Un œil sur la Syrie Blog – Traduit de l’arabe par Souad Labbize
Sammour, pas un jour depuis ta disparition – près de 3 ans et 7 mois – le sang n’a cessé de couler. Aujourd’hui, l’aspect dominant du conflit est sa fragmentation en zones d’influence et la propagation de guerres parallèles. Sammour, nous avions réclamé le pluralisme politique et avons obtenu une pluralité de guerres et de pays en Syrie.

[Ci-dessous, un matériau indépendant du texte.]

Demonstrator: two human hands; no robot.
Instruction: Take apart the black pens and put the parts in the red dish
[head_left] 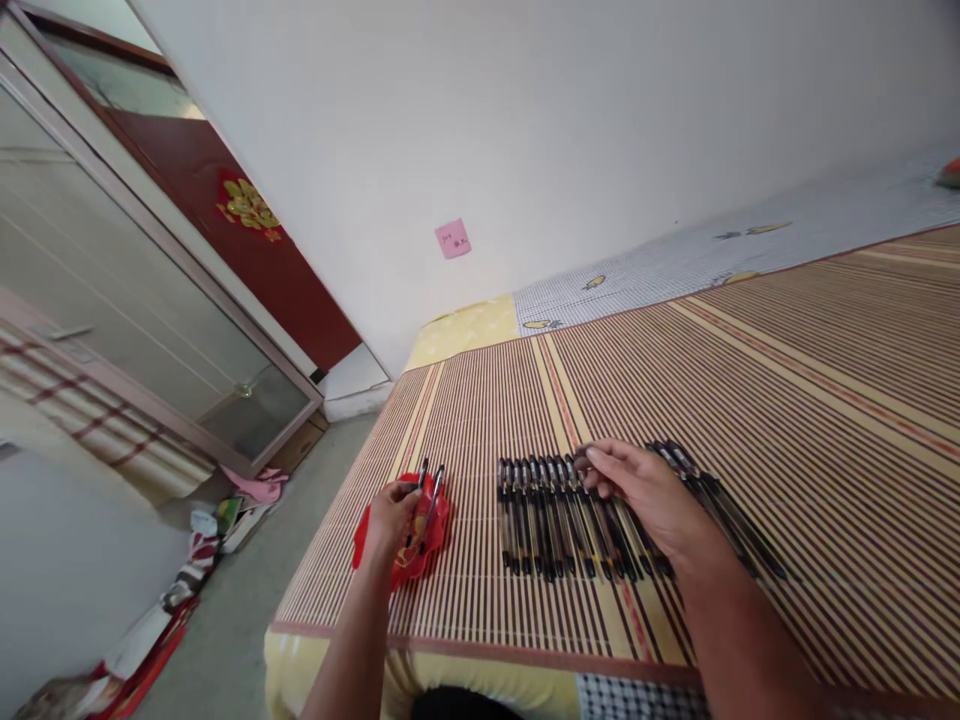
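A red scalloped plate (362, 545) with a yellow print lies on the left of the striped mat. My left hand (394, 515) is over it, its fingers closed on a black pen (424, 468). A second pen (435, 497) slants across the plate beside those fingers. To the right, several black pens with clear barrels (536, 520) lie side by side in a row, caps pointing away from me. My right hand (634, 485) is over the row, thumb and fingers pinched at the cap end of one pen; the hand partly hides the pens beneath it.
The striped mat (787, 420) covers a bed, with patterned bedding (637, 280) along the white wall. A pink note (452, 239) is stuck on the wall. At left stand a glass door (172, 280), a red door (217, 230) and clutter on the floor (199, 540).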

La Russie est sur le littoral, elle occupe des bases militaires dans plusieurs régions et livre une guerre contre les forces de l’opposition. L’Iran est à Damas, par l’entremise du Hezbollah – ou directement – à Alep, à Qalamoun, à Derâa ainsi que d’autres régions et livre une guerre en soutien au régime et pour prendre le contrôle sur le pays en s’appropriant des biens immobiliers et des terres à Damas, à Homs, dans le littoral et ailleurs dans le pays. La Turquie dans le Nord à Jarablus et à Al Bâb, livre sa propre guerre contre le PKK. Les Américains mènent leur guerre contre Daech, à Raqqa et dans la Djézireh en s’appuyant essentiellement sur des forces kurdes pour assiéger Raqqa. Avant d’assiéger la ville, les Américains ont modifié les règles sur le terrain de manière à faciliter les « dommages collatéraux » du côté des civils. Durant les seuls mois de juin et juillet, il y a eu entre 1300 et 1500 morts parmi ce qui restait de la population – réduite à 40000 personnes environ, selon les estimations -. Avec un tel taux de victimes civiles dont la mort est tolérée, nous sommes face à une véritable guerre terroriste. Dans toutes les définitions, le terrorisme signifie cibler des civils – ou ne pas en tenir compte – à des fins politiques.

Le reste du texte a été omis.